So I just tested that and no, interestingly enough, that is not the case. As soon as a city has grown onto a tile that tile gets "owned" by that city, which then means that, after all, I was right - just in the wrong way.
So my conclusion is: Resource tiles are still "owned" and assigned the second the tile gets dragged into your borders just as I thought, but if multiple cities can own a tile, then, no matter which city you use to buy that tile, the game will always give that tile to the same city - I tested that ingame:
I bought a resource tile that was in the third ring of my capital, just after I finished a city that then had the resource tile in its second ring, and as expected, although I actually bought the tile with my capital the other city is the one that is allowed to construct the resource building.
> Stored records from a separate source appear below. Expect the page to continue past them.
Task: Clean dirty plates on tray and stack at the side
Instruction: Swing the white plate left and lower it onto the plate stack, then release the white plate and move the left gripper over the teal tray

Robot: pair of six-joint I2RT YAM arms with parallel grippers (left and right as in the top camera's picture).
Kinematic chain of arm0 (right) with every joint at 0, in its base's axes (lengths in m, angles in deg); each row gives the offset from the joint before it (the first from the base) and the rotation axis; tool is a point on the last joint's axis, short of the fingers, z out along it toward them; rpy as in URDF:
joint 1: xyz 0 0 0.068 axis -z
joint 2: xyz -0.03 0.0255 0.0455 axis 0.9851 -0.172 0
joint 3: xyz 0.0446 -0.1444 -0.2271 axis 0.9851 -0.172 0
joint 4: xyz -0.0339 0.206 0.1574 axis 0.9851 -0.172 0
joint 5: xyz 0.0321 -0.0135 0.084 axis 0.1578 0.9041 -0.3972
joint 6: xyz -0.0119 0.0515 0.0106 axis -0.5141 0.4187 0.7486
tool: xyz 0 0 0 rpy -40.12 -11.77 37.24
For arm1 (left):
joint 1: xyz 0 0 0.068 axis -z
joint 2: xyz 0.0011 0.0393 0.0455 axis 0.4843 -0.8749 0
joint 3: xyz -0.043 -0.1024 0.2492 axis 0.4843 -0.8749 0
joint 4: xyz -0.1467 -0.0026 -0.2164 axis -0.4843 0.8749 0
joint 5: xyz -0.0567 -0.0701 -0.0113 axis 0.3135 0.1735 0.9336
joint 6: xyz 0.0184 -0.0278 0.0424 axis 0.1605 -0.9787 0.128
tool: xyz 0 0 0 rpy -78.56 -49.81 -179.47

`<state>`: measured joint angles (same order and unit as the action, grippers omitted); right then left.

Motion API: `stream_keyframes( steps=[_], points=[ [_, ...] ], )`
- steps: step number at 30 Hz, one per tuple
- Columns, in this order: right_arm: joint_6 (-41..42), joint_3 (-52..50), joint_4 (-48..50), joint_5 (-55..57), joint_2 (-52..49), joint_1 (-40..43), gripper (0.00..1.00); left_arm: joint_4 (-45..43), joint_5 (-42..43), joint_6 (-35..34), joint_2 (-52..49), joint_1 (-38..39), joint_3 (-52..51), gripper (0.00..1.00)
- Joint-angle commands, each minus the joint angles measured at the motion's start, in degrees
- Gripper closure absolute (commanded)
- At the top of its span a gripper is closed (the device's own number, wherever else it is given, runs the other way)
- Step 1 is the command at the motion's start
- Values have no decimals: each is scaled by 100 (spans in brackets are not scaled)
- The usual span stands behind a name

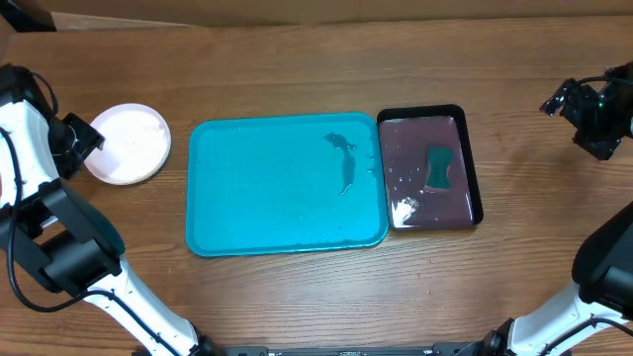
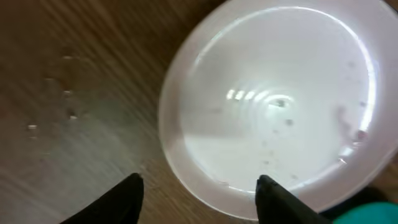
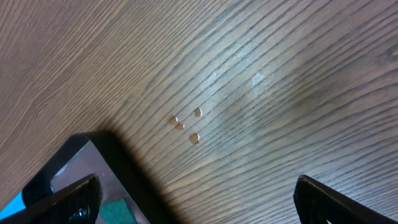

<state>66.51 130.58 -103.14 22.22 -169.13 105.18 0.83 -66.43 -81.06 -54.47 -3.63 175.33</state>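
My left tool [image 2: 199, 185] is apart, with the rim of the white plate [image 1: 127, 143] between its fingers. The plate rests on the worktop [image 1: 297, 59], left of the blue tray [image 1: 213, 237]. My right tool [image 3: 198, 188] gapes wide, holding nothing. If I lift off crooked, a finger could snag that rim and flip the plate.

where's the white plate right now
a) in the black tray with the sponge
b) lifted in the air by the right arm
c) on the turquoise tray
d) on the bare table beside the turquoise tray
d: the overhead view shows the white plate lying on the wooden table, just off the left-arm end of the turquoise tray and apart from it. The black tray holds only the sponge.
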Motion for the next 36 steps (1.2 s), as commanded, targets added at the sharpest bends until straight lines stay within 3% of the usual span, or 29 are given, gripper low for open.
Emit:
stream_keyframes(
  steps=[1,6,13,14,15,16,25,36],
  points=[
    [0,63,20,24,46,7,0,46,1668,857,-28,66,205,40],
    [0,63,20,24,46,7,0,203,3228,1473,-26,424,227,41],
    [0,63,20,24,46,7,0,297,2771,1596,-26,1574,225,38],
    [0,63,22,24,46,7,0,295,2693,1591,-26,1718,225,35],
    [0,63,20,24,46,7,0,295,2621,1589,-26,1891,225,24],
    [0,63,20,24,46,7,0,291,2531,1591,-26,2063,225,1],
    [0,63,20,24,46,7,0,162,1978,1593,-26,3318,225,0],
    [0,63,20,24,46,7,0,118,1923,1593,-28,4133,225,0]
  ],
)
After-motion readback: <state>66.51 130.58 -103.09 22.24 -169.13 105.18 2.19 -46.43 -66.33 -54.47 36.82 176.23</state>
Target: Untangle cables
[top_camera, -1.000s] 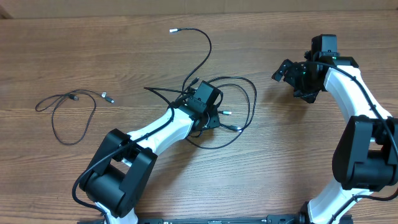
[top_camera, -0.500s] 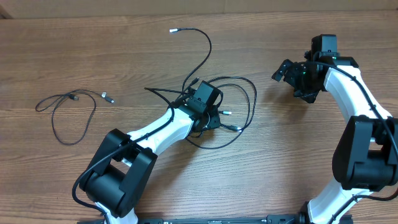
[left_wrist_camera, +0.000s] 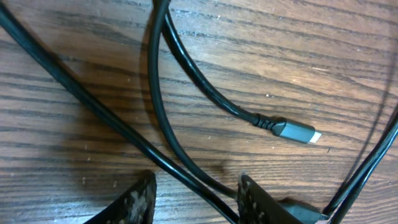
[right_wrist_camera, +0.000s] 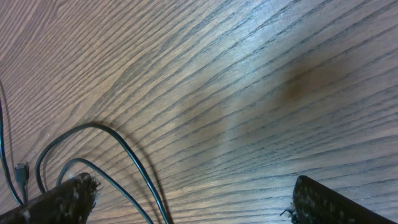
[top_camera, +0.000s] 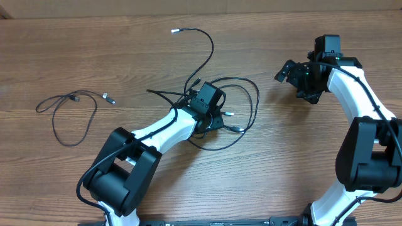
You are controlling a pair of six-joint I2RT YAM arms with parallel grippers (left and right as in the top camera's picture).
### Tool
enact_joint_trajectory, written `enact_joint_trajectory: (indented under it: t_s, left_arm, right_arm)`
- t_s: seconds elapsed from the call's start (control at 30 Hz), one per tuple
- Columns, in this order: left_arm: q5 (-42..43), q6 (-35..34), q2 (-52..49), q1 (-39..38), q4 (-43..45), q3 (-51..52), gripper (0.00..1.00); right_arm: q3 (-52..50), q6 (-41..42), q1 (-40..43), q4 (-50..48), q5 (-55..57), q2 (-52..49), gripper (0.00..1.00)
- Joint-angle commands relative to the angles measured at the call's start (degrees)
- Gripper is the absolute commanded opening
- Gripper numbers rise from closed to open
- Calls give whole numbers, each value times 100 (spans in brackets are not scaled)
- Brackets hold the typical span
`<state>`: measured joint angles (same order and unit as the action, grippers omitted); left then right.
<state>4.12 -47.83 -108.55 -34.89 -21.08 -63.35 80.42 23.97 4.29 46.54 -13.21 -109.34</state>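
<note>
A tangle of thin black cables (top_camera: 242,103) lies mid-table, one strand curling up to a silver-tipped plug (top_camera: 176,30). My left gripper (top_camera: 215,119) is low over the tangle. In the left wrist view its fingers (left_wrist_camera: 254,198) stand apart and two cable strands (left_wrist_camera: 186,165) run across the gap on the wood, unpinched. A grey plug (left_wrist_camera: 295,131) lies just ahead. A separate cable (top_camera: 69,113) lies looped at the far left. My right gripper (top_camera: 287,71) hovers right of the tangle, wide open (right_wrist_camera: 193,202), with two strands (right_wrist_camera: 124,162) passing near its left finger.
The table is brown wood grain (top_camera: 301,157). Its far edge (top_camera: 201,14) runs along the top of the overhead view. Both arms' white links reach in from the near edge, the left one (top_camera: 157,132) crossing diagonally toward the tangle.
The left arm's lower links shifted slightly. Both grippers and the cables stay where they were.
</note>
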Motion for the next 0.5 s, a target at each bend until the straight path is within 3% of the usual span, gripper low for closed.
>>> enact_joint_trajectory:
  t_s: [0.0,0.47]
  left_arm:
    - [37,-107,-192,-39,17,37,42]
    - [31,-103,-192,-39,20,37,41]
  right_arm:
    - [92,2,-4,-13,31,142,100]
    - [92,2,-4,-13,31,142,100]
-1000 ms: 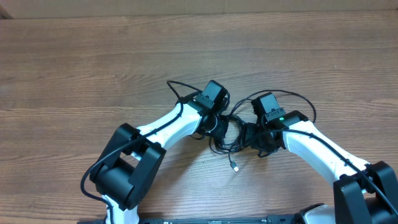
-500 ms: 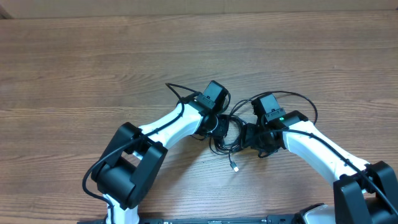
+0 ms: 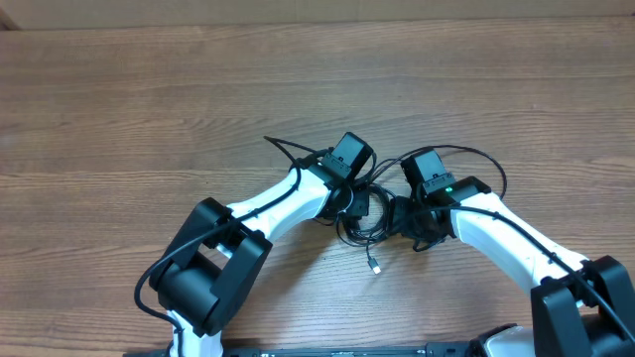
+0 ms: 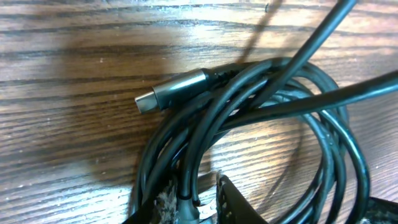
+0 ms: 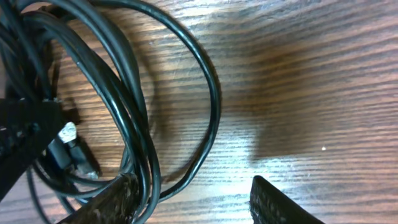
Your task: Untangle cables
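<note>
The cables [image 3: 363,220] lie as a tangled black bundle on the wooden table, between the two arms. In the left wrist view the coiled cables [image 4: 273,106] fill the frame, with a grey metal plug [image 4: 171,93] sticking out to the left. My left gripper [image 4: 199,208] is shut on one cable strand at the bottom edge. In the right wrist view my right gripper [image 5: 196,202] stands open. Two cable strands [image 5: 146,180] run just inside its left finger [image 5: 112,199]. From above, the left gripper [image 3: 359,203] and right gripper [image 3: 397,213] meet at the bundle.
A loose plug end [image 3: 375,266] lies on the table just in front of the bundle. One thin loop [image 3: 488,164] arcs out behind the right arm. Another strand [image 3: 276,144] sticks out behind the left wrist. Bare wood table [image 3: 149,109] surrounds everything.
My left wrist has shifted slightly to the right, toward the bundle. The right arm and the loose plug have stayed in place.
</note>
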Controlling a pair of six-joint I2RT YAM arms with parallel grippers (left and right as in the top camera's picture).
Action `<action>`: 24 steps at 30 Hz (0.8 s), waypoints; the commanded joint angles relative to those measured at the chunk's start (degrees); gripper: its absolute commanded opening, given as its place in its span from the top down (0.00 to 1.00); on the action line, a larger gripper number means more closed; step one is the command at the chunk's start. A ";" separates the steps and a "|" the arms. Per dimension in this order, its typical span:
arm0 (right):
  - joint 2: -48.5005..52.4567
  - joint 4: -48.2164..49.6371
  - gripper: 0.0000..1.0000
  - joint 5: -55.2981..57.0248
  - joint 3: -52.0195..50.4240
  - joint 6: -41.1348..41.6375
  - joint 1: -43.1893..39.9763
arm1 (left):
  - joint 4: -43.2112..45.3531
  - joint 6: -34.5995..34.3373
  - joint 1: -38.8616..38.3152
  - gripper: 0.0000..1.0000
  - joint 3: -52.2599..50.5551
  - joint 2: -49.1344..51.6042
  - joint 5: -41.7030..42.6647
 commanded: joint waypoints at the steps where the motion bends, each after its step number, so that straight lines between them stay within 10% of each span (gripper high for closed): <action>1: 0.63 1.20 0.44 1.33 -2.19 0.24 0.28 | 0.63 -2.47 -1.16 0.78 -1.18 4.76 0.76; 5: 0.63 2.19 0.44 1.31 -3.37 0.22 0.28 | 2.10 -0.74 -1.20 0.96 -1.16 4.76 2.95; 24: 0.63 2.38 0.34 0.63 -3.37 -1.79 0.28 | 4.11 13.03 14.03 0.96 9.90 4.13 46.18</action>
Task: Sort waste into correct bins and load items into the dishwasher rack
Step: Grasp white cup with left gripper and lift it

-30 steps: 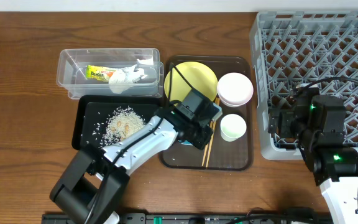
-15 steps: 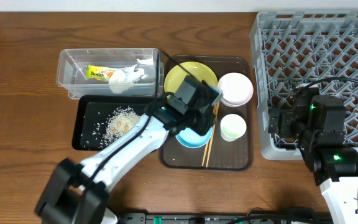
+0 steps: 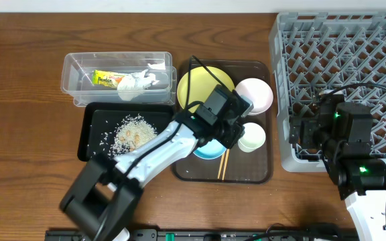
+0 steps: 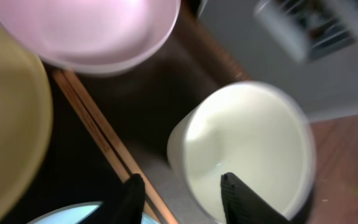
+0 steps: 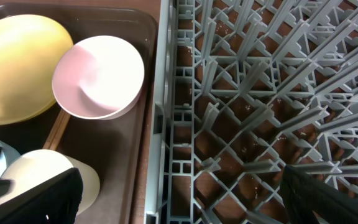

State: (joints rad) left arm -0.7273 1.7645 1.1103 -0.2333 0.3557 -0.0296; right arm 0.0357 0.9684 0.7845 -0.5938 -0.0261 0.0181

Out of interest I then did some more tests: Selling the building in the capital did, as expected, not change anything about the ownership of the resource. But when I deleted my capital, the other city got the right to construct the resource building. So tiles get re-distributed when the original owner vanishes. However, as already mentioned, founding a new city closer to that resource after it has already been claimed does nothing. With the exception that, after some more digging I finally managed to break that system:
As one can see there's only one tile of petroleum in the radius of that city and it has been claimed (bought) by Citadella (it has also already built the Petro-Plant), before the outpost grew onto that tile. The city now shows that the petrochemical plant could be built if a Petroleum-Tile in its proximity got improved, but the only Petroleum tile that is available has already been improved and belonged to the capital. The moment I remove the resource from that tile the Petrochemical Plant is no longer listed in the building menu.
I actually had to think about that for a while, but if it's not just a bug that was caused by me using IGEditor out of laziness, then I think here's what happened: That resource DID change ownership when the city was done, so it seems the "The resources around a city always belong to that city"-Rule is correct. The problem is that that tile was improved before the ownership was changed so the new city thinks it's not improved. And the only way to fix that is to let an AI plunder that tile and then repair it - at that moment you can build a second Petro-Plant from the same Petroleum-Tile. Not sure if that's really worth it though.